Apreciação final: 7/10
Edição: Matador, Março 2006
Género: Pós-Rock/Instrumental
Sítio Oficial: www.mogwai.co.uk








Se bem que muitos ouvidos teimem em deixá-los na periferia, os escoceses Mogwai já andam nestas lides há onze anos. Indiferente a essa marginalização, o quinteto de Glasgow construiu uma sólida reputação e é, hoje por hoje, figura essencial do circuito pós-rock instrumental, permanecendo como um dos projectos mais inspiradores do Reino Unido. Neste trabalho, sublinha-se um compromisso vocal acrescido, por comparação com outros trabalhos. De resto, mantém-se a dinâmica de altos e baixos, com um pouco mais de desassossego e volumes esticados a outros níveis, bem além da quietude de Happy Songs for Happy People (2003). A arte das frases melódicas propõe constantemente uma estranha casta de orações mentais, peças unas de meditação delineadas pelas construções sinuosas das guitarras, como se Mr. Beast fosse o fundo musical de uma catedral em ruínas. A última pedra é o vanguardismo, sempre presente em fórmulas que não temem a experiência e buscam, sem pretensiosismo, a abertura das fronteiras do país rock. O resto são equações cheias de ângulos e o toque sedutor de composições pausadas rumo a clímaces demoradamente sulfurosos, onde cada elemento toma o lugar justo e calça o sapato certo para o andamento. As passadas são divergentes, umas vezes tristes no balanço, mais pesarosas, e outras vezes mais agrestes e lancinantes. O denominador comum: a melancolia.

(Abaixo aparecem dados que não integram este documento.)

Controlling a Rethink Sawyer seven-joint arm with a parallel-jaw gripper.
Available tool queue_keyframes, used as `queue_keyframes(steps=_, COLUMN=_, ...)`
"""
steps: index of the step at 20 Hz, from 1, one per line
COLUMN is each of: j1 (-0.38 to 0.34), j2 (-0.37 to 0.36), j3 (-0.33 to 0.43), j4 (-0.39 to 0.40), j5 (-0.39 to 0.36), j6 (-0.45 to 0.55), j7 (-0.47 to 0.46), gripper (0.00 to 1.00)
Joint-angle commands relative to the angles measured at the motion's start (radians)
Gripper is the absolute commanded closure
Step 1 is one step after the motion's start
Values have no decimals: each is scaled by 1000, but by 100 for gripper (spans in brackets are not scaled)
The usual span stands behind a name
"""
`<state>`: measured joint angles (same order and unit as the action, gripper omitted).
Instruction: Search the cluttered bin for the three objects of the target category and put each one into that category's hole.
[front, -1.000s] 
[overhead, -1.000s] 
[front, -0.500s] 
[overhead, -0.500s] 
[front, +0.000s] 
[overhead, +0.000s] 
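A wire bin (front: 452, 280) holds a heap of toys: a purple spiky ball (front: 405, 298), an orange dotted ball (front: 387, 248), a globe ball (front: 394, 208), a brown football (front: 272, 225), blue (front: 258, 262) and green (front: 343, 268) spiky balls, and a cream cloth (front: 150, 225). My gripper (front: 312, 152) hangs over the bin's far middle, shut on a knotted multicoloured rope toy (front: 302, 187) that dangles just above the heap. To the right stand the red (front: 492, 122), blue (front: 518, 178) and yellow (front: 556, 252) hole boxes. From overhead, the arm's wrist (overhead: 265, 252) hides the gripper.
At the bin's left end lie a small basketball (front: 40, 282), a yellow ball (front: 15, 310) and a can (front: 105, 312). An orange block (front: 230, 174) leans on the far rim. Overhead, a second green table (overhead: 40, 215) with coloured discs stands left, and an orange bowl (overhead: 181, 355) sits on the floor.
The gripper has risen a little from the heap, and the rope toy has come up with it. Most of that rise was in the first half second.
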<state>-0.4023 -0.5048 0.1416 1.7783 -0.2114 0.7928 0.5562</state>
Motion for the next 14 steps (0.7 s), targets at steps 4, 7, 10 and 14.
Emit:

Os Mogwai não subscrevem música para animar a malta. A caterva tem os Black Eyed Peas para isso. Aqui, procura-se (e às vezes encontra-se) a beleza que clandestinamente flutua no éter da comiseração. Alheia e própria. Também por isso, não é um disco de lucros repentinos para o auditor. A depuração de um som multi-camadas obriga a várias audições, com a paciência de um melómano experimentado, até que se vislumbrem os sinais característicos dos Mogwai. Vencida a batalha com a barreira densa de sons, tocado o esqueleto de Mr. Beast chega-se a uma de duas conclusões: ou eles estão mais ruidosos e, por isso, mais próximos do passado ou, pelo contrário, limitaram-se a ligar o piloto automático. No caso dos Mogwai, em qualquer das hipóteses vale a pena dissecar o disco.